Артур Кангин - ОстанкиНО
Из жаркого континента, опять накачав наркотиками, Витю перебросили на Южный полюс, к моржам и пингвинам. Роль у него здесь оказалась святая, предотвращение катастрофы глобального потепления.
Фотографы заставили Витю поцеловать в усы моржа, потрепать за ухо королевского пингвина, а потом впихнули в самолет и доставили в самый зловещий, пропахший марихуаной притон Таиланда.
В телевизионной хронике кадры, где Витя безумно выпучив глаза, сидит меж танцующих и вагинально изощренных гейш, были откомментированы так: «Христианская этика приходит через Тузикова в грязный притон».
Честно говоря, Витя уже мало чего понимал. Гротесковую смену географических широт и обстоятельств жизни воспринимал как должное.

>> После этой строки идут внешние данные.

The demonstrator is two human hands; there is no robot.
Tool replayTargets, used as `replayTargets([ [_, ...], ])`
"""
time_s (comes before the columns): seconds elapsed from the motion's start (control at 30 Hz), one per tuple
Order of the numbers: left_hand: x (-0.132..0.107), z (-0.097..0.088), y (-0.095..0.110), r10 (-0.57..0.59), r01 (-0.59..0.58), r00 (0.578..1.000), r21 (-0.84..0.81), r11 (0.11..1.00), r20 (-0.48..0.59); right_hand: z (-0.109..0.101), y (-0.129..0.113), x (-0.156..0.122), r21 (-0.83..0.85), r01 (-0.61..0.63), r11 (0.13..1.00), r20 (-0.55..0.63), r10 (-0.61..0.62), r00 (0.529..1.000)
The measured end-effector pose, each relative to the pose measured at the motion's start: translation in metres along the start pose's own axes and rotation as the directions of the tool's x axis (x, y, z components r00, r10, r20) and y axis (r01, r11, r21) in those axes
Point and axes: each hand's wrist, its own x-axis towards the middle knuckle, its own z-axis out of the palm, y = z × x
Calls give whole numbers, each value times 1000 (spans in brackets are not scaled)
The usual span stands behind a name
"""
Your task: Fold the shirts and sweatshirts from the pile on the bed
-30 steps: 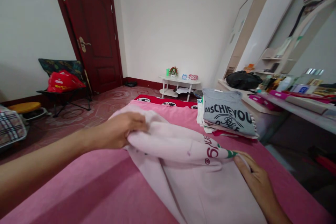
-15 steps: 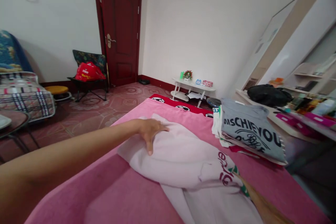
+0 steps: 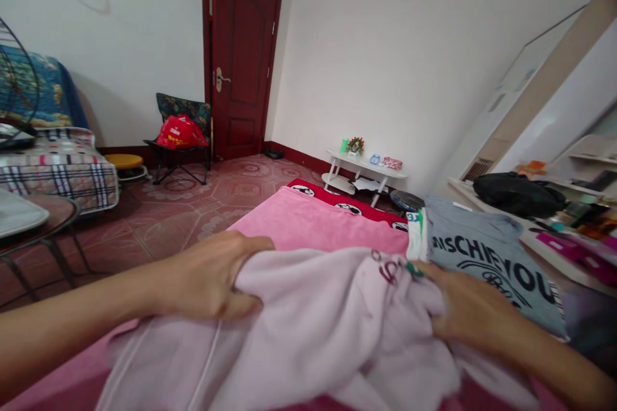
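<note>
A pale pink garment (image 3: 318,321) with red and green print lies bunched on the pink bed cover (image 3: 313,225). My left hand (image 3: 212,276) is closed on the garment's left side, fingers pinching a fold. My right hand (image 3: 463,308) grips its right side near the print, fingers curled into the cloth. The garment is gathered up between both hands. Just right of my right hand sits a stack of folded clothes topped by a grey T-shirt (image 3: 486,263) with dark lettering.
A dark red door (image 3: 243,54) stands behind. A folding chair with a red bag (image 3: 180,133) stands left of it. A low white table (image 3: 366,170) is by the far wall. A plaid-covered seat (image 3: 58,170) and round table (image 3: 33,218) are left. A cluttered dresser (image 3: 554,212) is right.
My left hand went from lying flat on the garment to gripping it. My right hand has come into view and grabbed the printed side. The garment is now bunched and pulled nearer.
</note>
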Motion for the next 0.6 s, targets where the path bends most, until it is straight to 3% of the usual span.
replayTargets([
  [0.03, -3, -11, -6, -60, 63, 995, 28, 998, -84, -5, -19, 33, -144, 76, 987, 132, -57, 990],
  [0.07, -3, -19, -14, -116, 128, 978, 58, 990, -174, -7, -36, 63, -238, 116, 964, 113, -91, 989],
  [0.13, 4, -25, -31, -193, 239, 930, 117, 964, -313, 4, -64, 112, -299, 208, 931, -65, -237, 969],
  [0.2, 18, -11, -49, -233, 304, 916, 186, 935, -325, 34, -82, 136, -249, 217, 944, -148, -259, 955],
  [0.3, 40, 35, -74, -295, 333, 939, 261, 906, -177, 105, -90, 125, -159, 174, 972, -14, -178, 984],
  [0.37, 50, 66, -87, -326, 361, 930, 257, 897, -170, 153, -85, 100, -149, 196, 969, 123, -179, 976],
  [0.43, 54, 85, -94, -316, 361, 926, 246, 900, -205, 186, -76, 77, -148, 167, 975, 235, -129, 963],
  [0.5, 53, 92, -98, -293, 345, 929, 243, 906, -228, 203, -68, 65, -159, 130, 979, 280, -81, 957],
  [0.6, 50, 89, -98, -276, 335, 927, 230, 914, -253, 206, -64, 65, -169, 122, 978, 272, -72, 960],
])
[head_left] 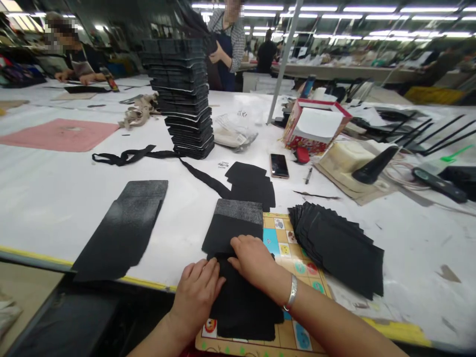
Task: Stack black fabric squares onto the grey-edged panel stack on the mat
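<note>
Black fabric panels (241, 310) lie under both hands, light and limp, best taken by their edges.
Left hand (195, 297) and right hand (253, 260) press flat and open on them, atop a printed game board (278, 233); a fanned pile (334, 248) sits at 3 o'clock, a tall stack (182, 99) at 12.

Bright fluorescent tube lights (368, 9) far ahead of the hands (197, 297) light the scene evenly, with soft shadows (the black fabric pieces (241, 307) under them lose detail), while the wide-angle view bends toward the edges.
</note>
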A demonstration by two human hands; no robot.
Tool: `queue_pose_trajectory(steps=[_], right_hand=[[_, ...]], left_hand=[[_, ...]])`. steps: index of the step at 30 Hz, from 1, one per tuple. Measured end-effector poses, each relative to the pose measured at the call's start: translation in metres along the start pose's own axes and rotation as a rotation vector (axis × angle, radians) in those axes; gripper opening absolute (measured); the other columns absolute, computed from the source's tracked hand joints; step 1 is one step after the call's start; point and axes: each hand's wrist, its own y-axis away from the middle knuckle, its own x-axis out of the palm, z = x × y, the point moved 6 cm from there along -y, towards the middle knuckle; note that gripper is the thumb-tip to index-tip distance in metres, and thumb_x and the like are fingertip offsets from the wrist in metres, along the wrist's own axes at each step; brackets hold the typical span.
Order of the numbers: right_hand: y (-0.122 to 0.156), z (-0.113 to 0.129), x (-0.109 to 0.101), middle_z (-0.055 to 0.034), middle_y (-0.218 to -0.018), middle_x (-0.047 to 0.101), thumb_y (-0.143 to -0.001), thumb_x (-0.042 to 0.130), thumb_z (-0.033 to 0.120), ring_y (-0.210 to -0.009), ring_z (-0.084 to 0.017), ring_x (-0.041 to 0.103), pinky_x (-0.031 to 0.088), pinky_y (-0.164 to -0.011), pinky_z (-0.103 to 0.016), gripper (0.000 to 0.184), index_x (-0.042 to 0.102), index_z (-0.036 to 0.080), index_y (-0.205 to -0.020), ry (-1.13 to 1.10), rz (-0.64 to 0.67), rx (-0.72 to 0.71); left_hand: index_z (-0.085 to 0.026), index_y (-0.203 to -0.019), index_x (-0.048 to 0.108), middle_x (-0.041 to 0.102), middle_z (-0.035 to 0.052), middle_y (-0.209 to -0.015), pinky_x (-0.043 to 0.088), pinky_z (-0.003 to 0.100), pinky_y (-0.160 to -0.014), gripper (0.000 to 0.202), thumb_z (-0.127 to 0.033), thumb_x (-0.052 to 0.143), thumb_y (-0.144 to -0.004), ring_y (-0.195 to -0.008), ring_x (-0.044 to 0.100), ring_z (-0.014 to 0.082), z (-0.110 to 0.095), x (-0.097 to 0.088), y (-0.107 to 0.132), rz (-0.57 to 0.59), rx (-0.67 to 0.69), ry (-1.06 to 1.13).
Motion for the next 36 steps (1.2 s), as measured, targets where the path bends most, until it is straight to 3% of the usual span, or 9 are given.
queue_pose_trajectory(steps=[8,12,16,20,25,29,33,36], right_hand=[[0.003,-0.003,-0.004,-0.0055,-0.088,0.057,-0.081,0.061,0.037,-0.084,-0.022,0.051,0.036,-0.069,-0.032,0.018,0.06,0.019,-0.081,-0.002,-0.056,-0.102],[0.008,-0.006,0.007,-0.0043,-0.086,0.057,-0.09,0.049,0.026,-0.078,-0.018,0.049,0.035,-0.068,-0.03,0.013,0.06,0.019,-0.09,-0.033,-0.077,-0.214],[0.019,-0.008,0.014,-0.0042,-0.088,0.057,-0.091,0.046,0.018,-0.076,-0.017,0.046,0.034,-0.066,-0.029,0.019,0.058,0.019,-0.106,-0.031,-0.159,-0.388],[0.027,-0.006,0.016,-0.0071,-0.092,0.058,-0.092,0.042,0.016,-0.078,-0.018,0.045,0.034,-0.066,-0.031,0.023,0.056,0.016,-0.111,0.028,-0.209,-0.514],[0.028,-0.002,0.015,-0.0082,-0.09,0.057,-0.092,0.039,0.016,-0.077,-0.018,0.044,0.033,-0.063,-0.032,0.025,0.055,0.014,-0.111,0.104,-0.168,-0.545],[0.028,0.001,0.014,-0.0081,-0.09,0.056,-0.091,0.041,0.015,-0.077,-0.019,0.044,0.032,-0.062,-0.031,0.025,0.054,0.013,-0.111,0.129,-0.128,-0.549],[0.027,0.001,0.014,-0.008,-0.089,0.055,-0.091,0.042,0.016,-0.077,-0.019,0.044,0.033,-0.062,-0.031,0.024,0.054,0.013,-0.111,0.131,-0.135,-0.532],[0.026,0.002,0.015,-0.0082,-0.09,0.056,-0.091,0.041,0.016,-0.077,-0.019,0.044,0.034,-0.062,-0.031,0.024,0.055,0.014,-0.11,0.13,-0.157,-0.528]], left_hand=[[-0.016,-0.102,0.064,0.067,0.005,-0.106,0.037,0.036,-0.081,0.026,-0.025,0.044,-0.089,-0.092,0.057,0.0217,0.001,0.003,-0.002,0.106,-0.008,-0.05],[-0.017,-0.103,0.063,0.067,0.0035,-0.107,0.037,0.036,-0.08,0.025,-0.026,0.046,-0.089,-0.092,0.057,0.0217,0.002,0.004,-0.002,0.141,-0.028,-0.062],[-0.018,-0.103,0.063,0.066,0.0033,-0.107,0.037,0.036,-0.08,0.023,-0.027,0.049,-0.087,-0.091,0.056,0.0212,0.003,0.004,-0.003,0.181,-0.046,-0.052],[-0.018,-0.103,0.063,0.066,0.0033,-0.107,0.038,0.035,-0.08,0.024,-0.028,0.048,-0.087,-0.091,0.055,0.0205,0.006,0.003,-0.002,0.175,-0.066,-0.025],[-0.013,-0.111,0.058,0.066,0.0072,-0.102,0.039,0.034,-0.08,0.031,-0.03,0.048,-0.087,-0.091,0.054,0.0199,0.003,0.003,-0.004,0.138,-0.081,0.006],[-0.017,-0.116,0.056,0.064,0.0071,-0.1,0.041,0.034,-0.074,0.038,-0.036,0.053,-0.084,-0.088,0.054,0.0208,0.003,0.009,-0.008,0.224,-0.121,-0.057],[-0.021,-0.109,0.061,0.061,0.0096,-0.106,0.042,0.036,-0.072,0.034,-0.04,0.057,-0.081,-0.092,0.054,0.0244,0.02,0.005,-0.004,0.265,-0.201,-0.168],[-0.018,-0.109,0.061,0.059,0.0124,-0.109,0.043,0.038,-0.075,0.034,-0.038,0.055,-0.082,-0.096,0.054,0.026,0.028,-0.003,-0.002,0.195,-0.215,-0.209]])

Его кормили, поили, брили… Подкладывали под него молоденьких красоток. Благоговейно брали автографы.
И Витя почти с этим смирился. Но однажды…
4.Но однажды решил на всё плюнуть.
Он оказался уже в Москве, на Рублевке.
Сбежал от журналистов на край Москвы, снял однокомнатную квартирку в родном Перово. Вечером вышел к шалману, затарился копеечным портвешком.

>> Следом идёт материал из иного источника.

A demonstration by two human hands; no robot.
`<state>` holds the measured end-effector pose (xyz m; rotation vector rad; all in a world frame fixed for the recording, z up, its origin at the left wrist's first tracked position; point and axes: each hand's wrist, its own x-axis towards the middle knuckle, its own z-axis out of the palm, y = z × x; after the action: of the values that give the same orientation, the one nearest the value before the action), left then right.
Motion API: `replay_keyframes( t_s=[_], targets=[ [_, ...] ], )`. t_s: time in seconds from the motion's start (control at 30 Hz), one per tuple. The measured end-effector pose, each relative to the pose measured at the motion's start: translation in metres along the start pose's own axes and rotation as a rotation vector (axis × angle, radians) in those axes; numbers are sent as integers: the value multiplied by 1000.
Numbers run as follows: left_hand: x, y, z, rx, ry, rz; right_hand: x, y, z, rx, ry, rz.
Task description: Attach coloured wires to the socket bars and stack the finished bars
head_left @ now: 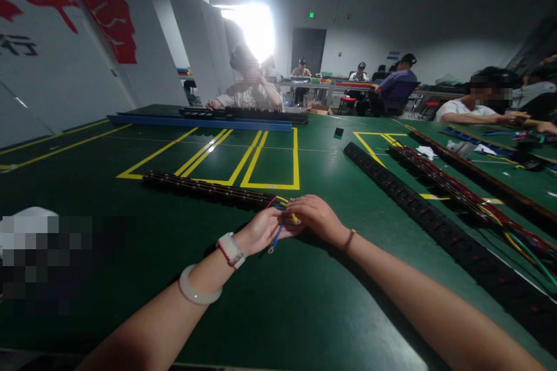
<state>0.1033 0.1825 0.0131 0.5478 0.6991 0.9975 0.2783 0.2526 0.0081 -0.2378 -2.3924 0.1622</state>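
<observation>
My left hand (263, 231) and my right hand (315, 217) meet at the right end of a long black power strip (209, 188) lying on the green table (270, 313). Both hands are closed around the loose wires (281, 211) that come out of the strip's end. A blue wire (275, 239) with a ring terminal hangs below my left hand's fingers. Red and yellow wire ends show between the two hands. My left wrist carries a watch and a pale bangle, my right wrist a bead bracelet.
A second long black strip (418, 208) runs diagonally at the right, beside another strip with coloured wiring (461, 197). Yellow tape lines (261, 162) mark the table. Another person (248, 90) sits across, behind a blue rail (200, 122). More people work at right and at the back.
</observation>
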Motion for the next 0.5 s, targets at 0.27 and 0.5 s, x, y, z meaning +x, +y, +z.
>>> replay_keyframes(
  t_s=[0.27,0.5],
  targets=[
    [0,-3,2,150,-57,23,32,-6,15,30,209,268],
    [3,-5,5,174,1,77,83,-13,45,-42,55,227]
  ],
)
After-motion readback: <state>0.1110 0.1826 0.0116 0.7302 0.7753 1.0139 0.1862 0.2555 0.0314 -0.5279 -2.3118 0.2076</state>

Папарацци потеряли его, и он наслаждался свободой.
Вылакав под грибочком в детском саду ёмкость «777», он подцепил на остановке вдупель пьяную, расхристанную женщину с фингалом под глазом. Предложил ей в своих скромных чертогах продолжить вечер.
Шалава с радостью согласилась.
Дома Виктор открыл банку балтийских килек, разлил по граненым стаканам плодово-ягодную бурду.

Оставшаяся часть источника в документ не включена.